**Problem to solve**
Once the pictures are removed, reproduce what is left of the data below exactly.

** Available data follows **

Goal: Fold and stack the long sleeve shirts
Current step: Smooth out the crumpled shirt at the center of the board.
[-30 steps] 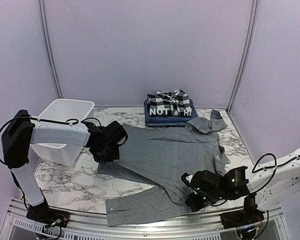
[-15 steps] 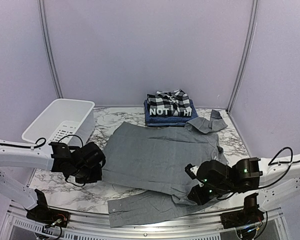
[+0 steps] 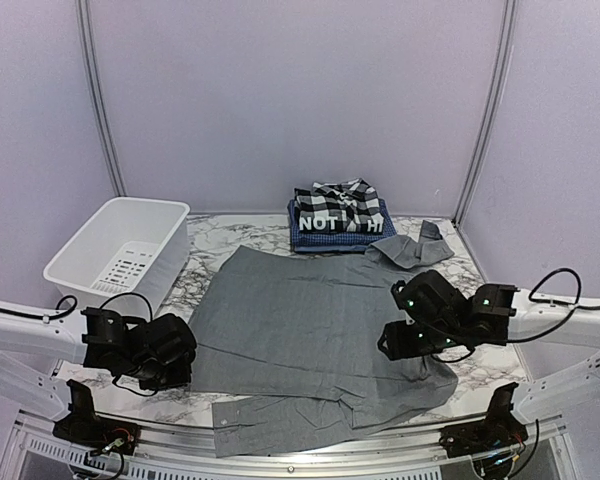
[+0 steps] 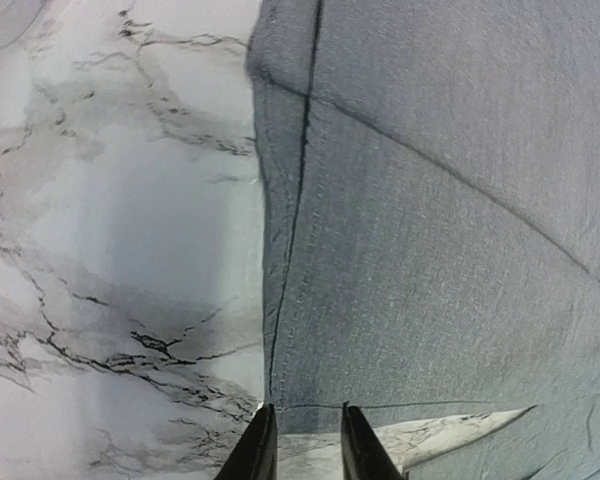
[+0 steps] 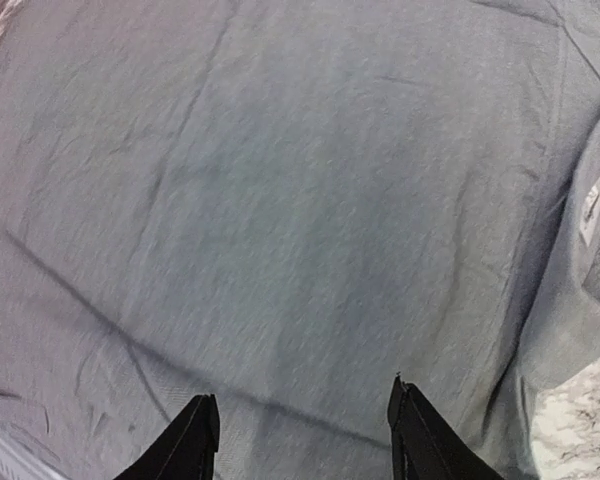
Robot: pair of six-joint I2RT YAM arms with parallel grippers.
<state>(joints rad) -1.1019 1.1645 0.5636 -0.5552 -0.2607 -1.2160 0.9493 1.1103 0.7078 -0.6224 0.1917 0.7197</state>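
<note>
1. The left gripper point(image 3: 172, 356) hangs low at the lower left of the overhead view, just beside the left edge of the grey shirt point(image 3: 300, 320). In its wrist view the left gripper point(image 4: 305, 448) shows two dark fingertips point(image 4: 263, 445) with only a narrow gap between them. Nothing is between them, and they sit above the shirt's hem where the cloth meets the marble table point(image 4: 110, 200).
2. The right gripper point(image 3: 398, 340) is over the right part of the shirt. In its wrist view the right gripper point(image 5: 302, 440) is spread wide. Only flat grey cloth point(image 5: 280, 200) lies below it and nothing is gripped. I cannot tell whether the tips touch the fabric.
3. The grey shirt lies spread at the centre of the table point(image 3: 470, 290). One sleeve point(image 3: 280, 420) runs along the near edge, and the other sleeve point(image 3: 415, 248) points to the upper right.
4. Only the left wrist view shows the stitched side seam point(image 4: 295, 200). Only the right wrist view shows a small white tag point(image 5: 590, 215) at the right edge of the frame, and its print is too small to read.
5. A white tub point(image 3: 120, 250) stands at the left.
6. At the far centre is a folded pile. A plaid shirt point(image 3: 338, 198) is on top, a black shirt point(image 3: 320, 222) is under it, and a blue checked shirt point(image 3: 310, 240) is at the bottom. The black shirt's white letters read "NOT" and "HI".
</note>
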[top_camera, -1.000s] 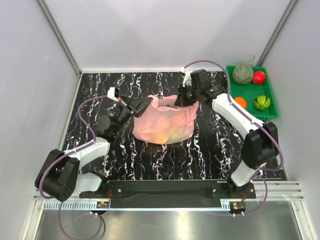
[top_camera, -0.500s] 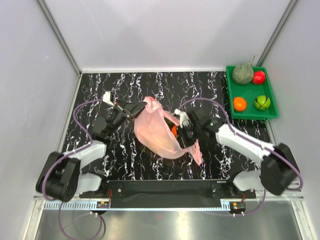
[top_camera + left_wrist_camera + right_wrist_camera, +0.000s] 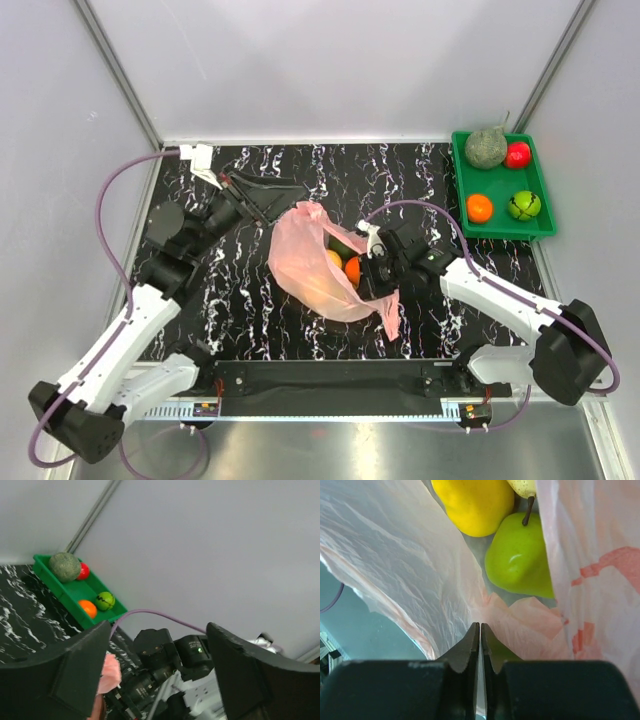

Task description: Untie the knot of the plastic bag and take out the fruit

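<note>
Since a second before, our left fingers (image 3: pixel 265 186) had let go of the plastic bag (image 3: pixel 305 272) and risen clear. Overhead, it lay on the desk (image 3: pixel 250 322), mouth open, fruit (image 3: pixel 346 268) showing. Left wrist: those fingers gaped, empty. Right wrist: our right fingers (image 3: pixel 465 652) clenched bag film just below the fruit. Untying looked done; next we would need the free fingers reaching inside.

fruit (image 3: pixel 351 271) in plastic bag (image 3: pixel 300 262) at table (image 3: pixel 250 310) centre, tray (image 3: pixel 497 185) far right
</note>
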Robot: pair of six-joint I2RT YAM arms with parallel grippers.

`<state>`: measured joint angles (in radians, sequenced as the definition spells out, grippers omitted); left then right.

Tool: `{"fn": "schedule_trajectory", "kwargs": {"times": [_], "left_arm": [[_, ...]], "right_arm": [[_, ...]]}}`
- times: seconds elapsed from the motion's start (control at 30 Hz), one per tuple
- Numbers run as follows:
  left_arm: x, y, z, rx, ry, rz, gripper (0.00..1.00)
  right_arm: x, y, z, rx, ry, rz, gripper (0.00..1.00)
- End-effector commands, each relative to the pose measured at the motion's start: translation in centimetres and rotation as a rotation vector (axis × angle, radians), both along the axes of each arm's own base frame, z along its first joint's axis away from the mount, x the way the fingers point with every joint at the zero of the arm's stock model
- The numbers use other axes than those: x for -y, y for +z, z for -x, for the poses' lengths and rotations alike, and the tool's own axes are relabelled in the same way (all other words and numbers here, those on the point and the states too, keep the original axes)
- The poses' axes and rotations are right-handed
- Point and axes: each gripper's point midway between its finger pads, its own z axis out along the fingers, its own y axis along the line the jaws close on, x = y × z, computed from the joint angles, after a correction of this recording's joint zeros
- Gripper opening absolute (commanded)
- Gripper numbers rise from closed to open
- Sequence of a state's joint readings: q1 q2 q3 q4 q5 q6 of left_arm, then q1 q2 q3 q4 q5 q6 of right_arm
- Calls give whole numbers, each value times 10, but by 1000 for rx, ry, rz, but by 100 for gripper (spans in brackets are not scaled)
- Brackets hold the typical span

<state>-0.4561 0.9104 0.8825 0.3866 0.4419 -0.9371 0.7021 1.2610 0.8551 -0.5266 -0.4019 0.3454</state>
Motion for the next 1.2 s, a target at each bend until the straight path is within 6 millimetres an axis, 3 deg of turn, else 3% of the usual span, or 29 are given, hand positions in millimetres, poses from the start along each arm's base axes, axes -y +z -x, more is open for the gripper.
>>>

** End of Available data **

**Solution to the problem**
Goal: Fold and stack the long sleeve shirts
Current step: Smooth out the crumpled shirt at the center of the board.
[-30 steps] 
[-15 steps] 
[+0 steps] 
[+0 steps] 
[+0 steps] 
Robot: pair of six-joint I2RT YAM arms with parallel grippers.
<state>(joints rad) -1.1019 1.1645 0.5636 -0.5552 -0.2607 -1.2160 0.9493 1.1103 0.7078 -0.6224 0.1917 0.7197</state>
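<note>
1. The left gripper point(image 3: 172, 356) hangs low at the lower left of the overhead view, just beside the left edge of the grey shirt point(image 3: 300, 320). In its wrist view the left gripper point(image 4: 305, 448) shows two dark fingertips point(image 4: 263, 445) with only a narrow gap between them. Nothing is between them, and they sit above the shirt's hem where the cloth meets the marble table point(image 4: 110, 200).
2. The right gripper point(image 3: 398, 340) is over the right part of the shirt. In its wrist view the right gripper point(image 5: 302, 440) is spread wide. Only flat grey cloth point(image 5: 280, 200) lies below it and nothing is gripped. I cannot tell whether the tips touch the fabric.
3. The grey shirt lies spread at the centre of the table point(image 3: 470, 290). One sleeve point(image 3: 280, 420) runs along the near edge, and the other sleeve point(image 3: 415, 248) points to the upper right.
4. Only the left wrist view shows the stitched side seam point(image 4: 295, 200). Only the right wrist view shows a small white tag point(image 5: 590, 215) at the right edge of the frame, and its print is too small to read.
5. A white tub point(image 3: 120, 250) stands at the left.
6. At the far centre is a folded pile. A plaid shirt point(image 3: 338, 198) is on top, a black shirt point(image 3: 320, 222) is under it, and a blue checked shirt point(image 3: 310, 240) is at the bottom. The black shirt's white letters read "NOT" and "HI".
</note>
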[top_camera, -1.000s] 
[top_camera, -0.500s] 
[top_camera + left_wrist_camera + right_wrist_camera, +0.000s] 

Task description: Untie the knot of the plastic bag and take out the fruit

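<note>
Since a second before, our left fingers (image 3: pixel 265 186) had let go of the plastic bag (image 3: pixel 305 272) and risen clear. Overhead, it lay on the desk (image 3: pixel 250 322), mouth open, fruit (image 3: pixel 346 268) showing. Left wrist: those fingers gaped, empty. Right wrist: our right fingers (image 3: pixel 465 652) clenched bag film just below the fruit. Untying looked done; next we would need the free fingers reaching inside.

fruit (image 3: pixel 351 271) in plastic bag (image 3: pixel 300 262) at table (image 3: pixel 250 310) centre, tray (image 3: pixel 497 185) far right
</note>
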Robot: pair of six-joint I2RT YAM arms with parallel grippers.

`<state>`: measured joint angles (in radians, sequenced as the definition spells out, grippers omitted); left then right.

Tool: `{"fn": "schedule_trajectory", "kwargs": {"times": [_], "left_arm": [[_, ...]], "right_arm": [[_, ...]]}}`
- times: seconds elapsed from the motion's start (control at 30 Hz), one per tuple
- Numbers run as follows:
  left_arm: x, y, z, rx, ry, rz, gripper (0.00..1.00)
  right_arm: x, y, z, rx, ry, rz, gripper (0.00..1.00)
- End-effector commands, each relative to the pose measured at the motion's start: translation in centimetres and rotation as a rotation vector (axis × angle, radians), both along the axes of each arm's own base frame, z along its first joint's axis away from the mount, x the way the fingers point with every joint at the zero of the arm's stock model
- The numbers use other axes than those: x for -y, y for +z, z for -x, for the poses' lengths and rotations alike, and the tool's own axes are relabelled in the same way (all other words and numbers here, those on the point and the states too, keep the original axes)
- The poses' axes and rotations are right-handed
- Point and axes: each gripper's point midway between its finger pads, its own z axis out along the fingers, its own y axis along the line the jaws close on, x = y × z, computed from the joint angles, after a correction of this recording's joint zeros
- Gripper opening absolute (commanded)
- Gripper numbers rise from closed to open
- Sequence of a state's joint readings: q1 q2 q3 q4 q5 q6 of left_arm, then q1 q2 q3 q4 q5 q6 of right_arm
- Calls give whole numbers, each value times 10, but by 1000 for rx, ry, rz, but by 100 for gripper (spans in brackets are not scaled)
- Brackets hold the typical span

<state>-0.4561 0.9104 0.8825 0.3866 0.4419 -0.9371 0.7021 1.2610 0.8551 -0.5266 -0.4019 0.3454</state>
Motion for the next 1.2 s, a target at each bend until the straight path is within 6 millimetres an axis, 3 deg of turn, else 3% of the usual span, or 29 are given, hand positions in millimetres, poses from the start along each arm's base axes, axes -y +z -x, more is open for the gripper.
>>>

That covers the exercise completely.